Six hours later, on arrival, we saw our performance space for the first time; a narrow strip of village street outside Khun Pira’s village school. The company considered various ways of using the space and set a 5pm call. We arrived to find the villagers had already been waiting since 4pm. They witnessed the creation of the space from scratch, which allowed us to think about how this could work to our advantage in our communication with the audience. The audience became more and more excited and vocal as we set out drum kit, bird frame, cloth, flame torches and night lighters. The experience of creating the performance space was as interesting as the performance itself.
Dusk fell and the night lights created a magical world. Our physical performance was highly interactive and we used young, old and middle aged alike. Khun Pira remarked on the unusual nature of this. The Thai community here was not predisposed to join in in this way. The material spoke to them in its simplicity and relativity.
A rural community of animals and humans comes together to protect one another under threat from an unnamed hunter. A newly hatched bird repays the villagers kindness by warning them of the sudden return of the hunter. She believes she has succeeded in scaring the hunter away without violence, but the hunter returns and shoots the bird. She is tended by the villagers who mourn her, but she finally recovers and the community celebrates. They find new ways to protect each other from the hunter’s return.

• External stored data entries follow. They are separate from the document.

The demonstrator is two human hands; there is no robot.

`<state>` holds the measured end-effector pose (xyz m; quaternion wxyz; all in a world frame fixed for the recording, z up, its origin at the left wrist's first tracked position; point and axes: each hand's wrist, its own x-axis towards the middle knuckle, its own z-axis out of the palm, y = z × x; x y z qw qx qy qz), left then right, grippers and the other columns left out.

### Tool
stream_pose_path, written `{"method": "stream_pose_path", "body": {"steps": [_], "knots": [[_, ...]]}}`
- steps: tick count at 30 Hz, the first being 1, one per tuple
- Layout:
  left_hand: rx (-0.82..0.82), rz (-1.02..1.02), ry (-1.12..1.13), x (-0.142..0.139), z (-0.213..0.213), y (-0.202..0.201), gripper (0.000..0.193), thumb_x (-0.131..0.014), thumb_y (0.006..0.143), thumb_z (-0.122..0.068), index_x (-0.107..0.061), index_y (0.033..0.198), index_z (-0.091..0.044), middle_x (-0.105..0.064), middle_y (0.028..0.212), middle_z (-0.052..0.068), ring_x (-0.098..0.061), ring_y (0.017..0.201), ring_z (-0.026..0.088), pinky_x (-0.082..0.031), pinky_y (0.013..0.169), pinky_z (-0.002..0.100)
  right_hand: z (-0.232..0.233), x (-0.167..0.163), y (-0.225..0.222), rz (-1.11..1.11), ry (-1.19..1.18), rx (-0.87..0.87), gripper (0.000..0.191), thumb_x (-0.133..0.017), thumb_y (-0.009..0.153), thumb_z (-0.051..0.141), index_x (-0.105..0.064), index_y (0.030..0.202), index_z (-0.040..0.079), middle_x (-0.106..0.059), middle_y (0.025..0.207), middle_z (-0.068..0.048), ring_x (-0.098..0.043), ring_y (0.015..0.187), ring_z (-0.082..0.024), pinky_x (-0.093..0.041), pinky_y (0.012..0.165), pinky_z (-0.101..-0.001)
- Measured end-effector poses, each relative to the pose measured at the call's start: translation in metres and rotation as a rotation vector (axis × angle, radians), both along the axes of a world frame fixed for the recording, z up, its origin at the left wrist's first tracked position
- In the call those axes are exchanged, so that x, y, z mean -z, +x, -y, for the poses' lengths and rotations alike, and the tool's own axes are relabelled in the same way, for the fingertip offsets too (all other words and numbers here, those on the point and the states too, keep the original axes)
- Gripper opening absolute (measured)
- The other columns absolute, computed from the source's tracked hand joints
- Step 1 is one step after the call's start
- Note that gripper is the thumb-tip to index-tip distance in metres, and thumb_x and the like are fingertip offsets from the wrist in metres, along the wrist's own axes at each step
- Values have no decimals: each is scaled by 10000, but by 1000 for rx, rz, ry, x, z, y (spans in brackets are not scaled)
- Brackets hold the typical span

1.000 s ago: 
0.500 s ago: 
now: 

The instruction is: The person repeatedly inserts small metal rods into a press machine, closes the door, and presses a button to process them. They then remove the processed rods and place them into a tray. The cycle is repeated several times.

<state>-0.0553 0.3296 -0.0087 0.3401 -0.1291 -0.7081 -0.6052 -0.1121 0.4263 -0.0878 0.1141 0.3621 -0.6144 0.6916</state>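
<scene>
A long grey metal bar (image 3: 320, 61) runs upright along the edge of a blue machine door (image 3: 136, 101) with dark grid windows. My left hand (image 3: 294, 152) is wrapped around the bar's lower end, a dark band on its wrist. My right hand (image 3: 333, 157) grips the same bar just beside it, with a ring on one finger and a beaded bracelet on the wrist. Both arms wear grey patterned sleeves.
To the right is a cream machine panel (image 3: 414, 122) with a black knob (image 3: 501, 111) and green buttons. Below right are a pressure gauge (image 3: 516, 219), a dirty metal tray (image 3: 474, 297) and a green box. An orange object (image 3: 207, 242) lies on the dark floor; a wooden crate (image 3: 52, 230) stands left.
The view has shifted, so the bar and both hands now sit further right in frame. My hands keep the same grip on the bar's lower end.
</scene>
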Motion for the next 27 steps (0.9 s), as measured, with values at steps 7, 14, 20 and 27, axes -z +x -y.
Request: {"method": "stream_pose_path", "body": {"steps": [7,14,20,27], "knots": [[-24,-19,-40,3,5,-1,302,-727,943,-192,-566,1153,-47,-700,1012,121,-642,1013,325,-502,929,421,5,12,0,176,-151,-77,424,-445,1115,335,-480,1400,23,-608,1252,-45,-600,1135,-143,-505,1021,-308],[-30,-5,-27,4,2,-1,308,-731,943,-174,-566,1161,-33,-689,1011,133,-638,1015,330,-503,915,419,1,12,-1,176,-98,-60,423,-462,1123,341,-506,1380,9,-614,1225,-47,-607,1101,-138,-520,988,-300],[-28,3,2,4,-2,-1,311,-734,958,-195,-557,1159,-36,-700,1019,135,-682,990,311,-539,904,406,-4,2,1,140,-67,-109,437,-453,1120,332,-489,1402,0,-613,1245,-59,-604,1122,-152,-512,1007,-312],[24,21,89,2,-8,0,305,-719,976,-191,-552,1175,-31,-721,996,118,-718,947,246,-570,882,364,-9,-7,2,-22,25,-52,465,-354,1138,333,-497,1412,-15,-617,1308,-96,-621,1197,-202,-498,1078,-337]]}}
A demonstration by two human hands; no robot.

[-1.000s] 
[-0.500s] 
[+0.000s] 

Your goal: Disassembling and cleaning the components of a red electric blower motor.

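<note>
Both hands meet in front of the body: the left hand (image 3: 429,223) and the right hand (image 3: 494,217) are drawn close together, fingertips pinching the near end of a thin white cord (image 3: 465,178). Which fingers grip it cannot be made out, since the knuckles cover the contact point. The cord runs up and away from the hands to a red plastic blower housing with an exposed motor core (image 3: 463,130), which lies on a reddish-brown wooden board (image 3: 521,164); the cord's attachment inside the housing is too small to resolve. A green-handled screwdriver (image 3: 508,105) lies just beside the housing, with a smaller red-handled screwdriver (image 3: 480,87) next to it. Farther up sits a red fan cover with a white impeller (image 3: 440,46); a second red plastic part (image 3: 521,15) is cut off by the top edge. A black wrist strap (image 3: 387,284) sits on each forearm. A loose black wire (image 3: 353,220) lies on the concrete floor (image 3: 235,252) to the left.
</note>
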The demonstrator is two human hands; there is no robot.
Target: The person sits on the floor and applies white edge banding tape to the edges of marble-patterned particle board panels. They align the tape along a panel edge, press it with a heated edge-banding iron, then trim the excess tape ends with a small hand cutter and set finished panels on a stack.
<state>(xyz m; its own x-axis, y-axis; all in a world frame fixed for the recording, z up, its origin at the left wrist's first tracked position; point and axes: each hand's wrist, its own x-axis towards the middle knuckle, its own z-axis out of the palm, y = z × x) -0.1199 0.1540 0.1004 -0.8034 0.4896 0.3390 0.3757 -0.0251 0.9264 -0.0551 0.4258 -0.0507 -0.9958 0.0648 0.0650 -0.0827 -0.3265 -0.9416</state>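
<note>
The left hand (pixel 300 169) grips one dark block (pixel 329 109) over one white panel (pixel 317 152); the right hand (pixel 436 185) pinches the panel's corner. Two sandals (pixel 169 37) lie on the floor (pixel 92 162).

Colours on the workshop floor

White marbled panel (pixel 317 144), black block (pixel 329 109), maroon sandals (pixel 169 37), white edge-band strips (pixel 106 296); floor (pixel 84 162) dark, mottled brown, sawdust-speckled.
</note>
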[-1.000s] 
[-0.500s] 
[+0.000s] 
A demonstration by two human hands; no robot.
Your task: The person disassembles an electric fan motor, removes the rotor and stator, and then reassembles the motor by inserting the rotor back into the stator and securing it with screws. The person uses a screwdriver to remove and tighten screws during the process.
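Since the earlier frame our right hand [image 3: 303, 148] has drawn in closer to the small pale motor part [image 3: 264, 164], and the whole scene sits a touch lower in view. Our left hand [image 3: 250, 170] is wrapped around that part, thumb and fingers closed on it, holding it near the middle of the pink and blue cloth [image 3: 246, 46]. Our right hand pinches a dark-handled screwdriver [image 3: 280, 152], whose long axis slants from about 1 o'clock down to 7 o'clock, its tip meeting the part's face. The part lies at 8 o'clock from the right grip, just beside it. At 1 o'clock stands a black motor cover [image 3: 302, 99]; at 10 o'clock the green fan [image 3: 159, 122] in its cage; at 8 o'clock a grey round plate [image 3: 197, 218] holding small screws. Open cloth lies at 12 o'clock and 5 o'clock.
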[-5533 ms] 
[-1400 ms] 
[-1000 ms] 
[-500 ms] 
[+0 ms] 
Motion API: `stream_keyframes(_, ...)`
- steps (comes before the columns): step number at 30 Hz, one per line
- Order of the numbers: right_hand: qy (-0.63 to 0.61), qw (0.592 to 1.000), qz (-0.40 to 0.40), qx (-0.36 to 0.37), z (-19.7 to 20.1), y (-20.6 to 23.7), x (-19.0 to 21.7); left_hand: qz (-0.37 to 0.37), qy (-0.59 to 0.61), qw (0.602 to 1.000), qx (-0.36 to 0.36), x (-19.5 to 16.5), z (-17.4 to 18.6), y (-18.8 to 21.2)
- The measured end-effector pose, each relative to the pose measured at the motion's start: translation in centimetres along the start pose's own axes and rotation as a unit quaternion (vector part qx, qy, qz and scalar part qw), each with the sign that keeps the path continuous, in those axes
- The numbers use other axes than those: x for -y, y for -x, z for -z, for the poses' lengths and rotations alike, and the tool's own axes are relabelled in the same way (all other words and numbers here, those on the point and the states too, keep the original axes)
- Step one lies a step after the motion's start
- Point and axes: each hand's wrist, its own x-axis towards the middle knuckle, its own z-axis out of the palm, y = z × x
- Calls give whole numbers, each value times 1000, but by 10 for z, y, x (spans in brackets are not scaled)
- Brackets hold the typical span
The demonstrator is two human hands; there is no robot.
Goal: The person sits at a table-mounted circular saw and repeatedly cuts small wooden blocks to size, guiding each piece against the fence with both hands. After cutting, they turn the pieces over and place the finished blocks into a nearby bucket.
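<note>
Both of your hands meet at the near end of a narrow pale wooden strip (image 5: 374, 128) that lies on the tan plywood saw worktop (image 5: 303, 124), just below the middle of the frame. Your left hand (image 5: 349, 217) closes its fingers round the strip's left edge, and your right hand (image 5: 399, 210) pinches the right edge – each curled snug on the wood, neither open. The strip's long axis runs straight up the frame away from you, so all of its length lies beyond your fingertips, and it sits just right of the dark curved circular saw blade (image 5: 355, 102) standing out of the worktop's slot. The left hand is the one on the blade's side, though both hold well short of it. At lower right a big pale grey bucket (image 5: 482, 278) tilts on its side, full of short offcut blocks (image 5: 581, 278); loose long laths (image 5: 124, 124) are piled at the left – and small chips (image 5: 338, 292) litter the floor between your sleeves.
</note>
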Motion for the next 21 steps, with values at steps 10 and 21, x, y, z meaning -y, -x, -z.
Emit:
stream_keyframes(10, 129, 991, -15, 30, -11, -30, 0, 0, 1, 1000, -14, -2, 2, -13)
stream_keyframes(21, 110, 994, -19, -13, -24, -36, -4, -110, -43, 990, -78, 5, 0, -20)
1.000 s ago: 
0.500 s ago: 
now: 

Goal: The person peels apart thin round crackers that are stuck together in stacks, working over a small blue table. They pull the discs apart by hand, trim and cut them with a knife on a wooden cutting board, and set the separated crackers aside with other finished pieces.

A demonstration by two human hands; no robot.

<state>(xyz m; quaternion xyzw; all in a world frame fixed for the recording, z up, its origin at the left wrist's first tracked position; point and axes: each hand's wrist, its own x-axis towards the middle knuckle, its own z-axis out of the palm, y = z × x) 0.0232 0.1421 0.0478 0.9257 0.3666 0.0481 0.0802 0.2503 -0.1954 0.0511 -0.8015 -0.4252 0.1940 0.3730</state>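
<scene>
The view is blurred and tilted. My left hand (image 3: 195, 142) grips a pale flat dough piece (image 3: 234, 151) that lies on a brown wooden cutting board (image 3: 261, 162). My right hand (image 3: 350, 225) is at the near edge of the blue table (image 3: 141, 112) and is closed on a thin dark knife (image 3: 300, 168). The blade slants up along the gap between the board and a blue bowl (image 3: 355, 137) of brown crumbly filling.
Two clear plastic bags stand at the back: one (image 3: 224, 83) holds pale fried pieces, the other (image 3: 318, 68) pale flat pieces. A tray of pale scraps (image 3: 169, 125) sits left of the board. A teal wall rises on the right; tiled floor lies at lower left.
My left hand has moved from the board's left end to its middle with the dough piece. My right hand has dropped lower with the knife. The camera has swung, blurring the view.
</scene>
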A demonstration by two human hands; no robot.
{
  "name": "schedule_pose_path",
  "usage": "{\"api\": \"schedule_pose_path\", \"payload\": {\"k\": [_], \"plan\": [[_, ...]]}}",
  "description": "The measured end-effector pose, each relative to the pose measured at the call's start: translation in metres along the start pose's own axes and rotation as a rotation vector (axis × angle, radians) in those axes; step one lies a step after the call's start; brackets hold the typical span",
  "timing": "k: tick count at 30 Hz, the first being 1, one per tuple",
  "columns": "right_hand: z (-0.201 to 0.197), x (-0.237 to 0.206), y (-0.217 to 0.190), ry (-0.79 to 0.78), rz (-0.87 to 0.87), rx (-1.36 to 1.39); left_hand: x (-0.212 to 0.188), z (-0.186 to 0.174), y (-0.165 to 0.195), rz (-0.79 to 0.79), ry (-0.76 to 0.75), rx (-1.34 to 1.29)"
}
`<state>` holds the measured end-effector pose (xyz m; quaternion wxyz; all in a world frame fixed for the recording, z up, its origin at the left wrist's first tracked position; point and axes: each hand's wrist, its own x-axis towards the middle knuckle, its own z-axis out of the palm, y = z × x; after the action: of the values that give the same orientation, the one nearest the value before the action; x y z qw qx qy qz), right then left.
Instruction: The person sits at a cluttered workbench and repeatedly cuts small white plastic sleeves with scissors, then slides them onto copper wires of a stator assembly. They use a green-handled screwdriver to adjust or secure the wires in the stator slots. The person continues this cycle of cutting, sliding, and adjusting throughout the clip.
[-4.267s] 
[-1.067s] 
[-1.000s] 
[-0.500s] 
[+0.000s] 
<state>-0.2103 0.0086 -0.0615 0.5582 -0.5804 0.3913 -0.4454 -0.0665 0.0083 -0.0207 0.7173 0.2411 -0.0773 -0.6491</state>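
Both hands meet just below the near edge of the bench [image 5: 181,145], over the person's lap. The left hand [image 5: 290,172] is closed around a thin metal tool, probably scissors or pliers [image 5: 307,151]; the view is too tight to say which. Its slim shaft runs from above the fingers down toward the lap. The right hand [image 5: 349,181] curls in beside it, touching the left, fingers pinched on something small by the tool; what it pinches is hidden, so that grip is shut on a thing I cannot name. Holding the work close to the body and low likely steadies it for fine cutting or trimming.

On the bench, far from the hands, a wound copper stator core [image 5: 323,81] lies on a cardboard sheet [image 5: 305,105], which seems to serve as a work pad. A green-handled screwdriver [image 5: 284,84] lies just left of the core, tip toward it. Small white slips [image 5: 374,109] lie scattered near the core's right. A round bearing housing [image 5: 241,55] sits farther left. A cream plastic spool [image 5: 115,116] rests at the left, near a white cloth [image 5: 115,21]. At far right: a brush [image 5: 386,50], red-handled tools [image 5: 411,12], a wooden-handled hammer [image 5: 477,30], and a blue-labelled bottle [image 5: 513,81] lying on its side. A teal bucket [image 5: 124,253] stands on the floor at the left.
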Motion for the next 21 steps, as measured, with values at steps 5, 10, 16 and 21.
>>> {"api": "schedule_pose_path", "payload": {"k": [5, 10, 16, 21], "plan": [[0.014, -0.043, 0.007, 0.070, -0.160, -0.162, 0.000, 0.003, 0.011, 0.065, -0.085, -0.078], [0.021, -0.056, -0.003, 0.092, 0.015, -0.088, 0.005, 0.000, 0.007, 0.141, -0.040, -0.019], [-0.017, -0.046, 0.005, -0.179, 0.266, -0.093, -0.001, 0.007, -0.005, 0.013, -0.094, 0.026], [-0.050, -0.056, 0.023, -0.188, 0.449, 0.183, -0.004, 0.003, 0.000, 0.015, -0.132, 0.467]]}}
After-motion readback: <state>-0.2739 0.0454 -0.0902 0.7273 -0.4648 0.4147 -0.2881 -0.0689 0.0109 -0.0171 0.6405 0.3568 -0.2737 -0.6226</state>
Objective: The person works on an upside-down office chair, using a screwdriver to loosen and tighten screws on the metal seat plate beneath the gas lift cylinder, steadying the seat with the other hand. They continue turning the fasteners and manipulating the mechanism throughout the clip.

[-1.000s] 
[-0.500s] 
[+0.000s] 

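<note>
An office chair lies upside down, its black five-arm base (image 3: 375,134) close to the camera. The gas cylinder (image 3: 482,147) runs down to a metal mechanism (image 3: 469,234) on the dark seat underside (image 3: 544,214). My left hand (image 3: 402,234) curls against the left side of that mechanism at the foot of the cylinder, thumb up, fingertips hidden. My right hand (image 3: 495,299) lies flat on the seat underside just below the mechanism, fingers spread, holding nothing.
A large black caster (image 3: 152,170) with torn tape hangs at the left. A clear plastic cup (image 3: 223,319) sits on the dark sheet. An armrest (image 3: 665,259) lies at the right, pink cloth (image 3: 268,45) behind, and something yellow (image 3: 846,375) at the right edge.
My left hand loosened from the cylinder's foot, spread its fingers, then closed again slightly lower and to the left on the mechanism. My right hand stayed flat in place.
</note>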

The common enemy is the oppressing force of the hunter. The Napo villagers saw our oversized puppet Hunter as a landlord, the cause of so much financial misery, as a representative of the feudal system in rural Thailand, as a physical embodiment of the imposing government laws that don’t protect them. They also saw Hunter as a representation of the prostitution rackets of Bangkok that lure their financially desperate young women and men away. The tale is about coming together against a common enemy, which echoed the whole nature of the Khun Pira’s Napo Village Project. The villagers cheered the outcome because the community flourishes against its oppressor. It is as simple as that.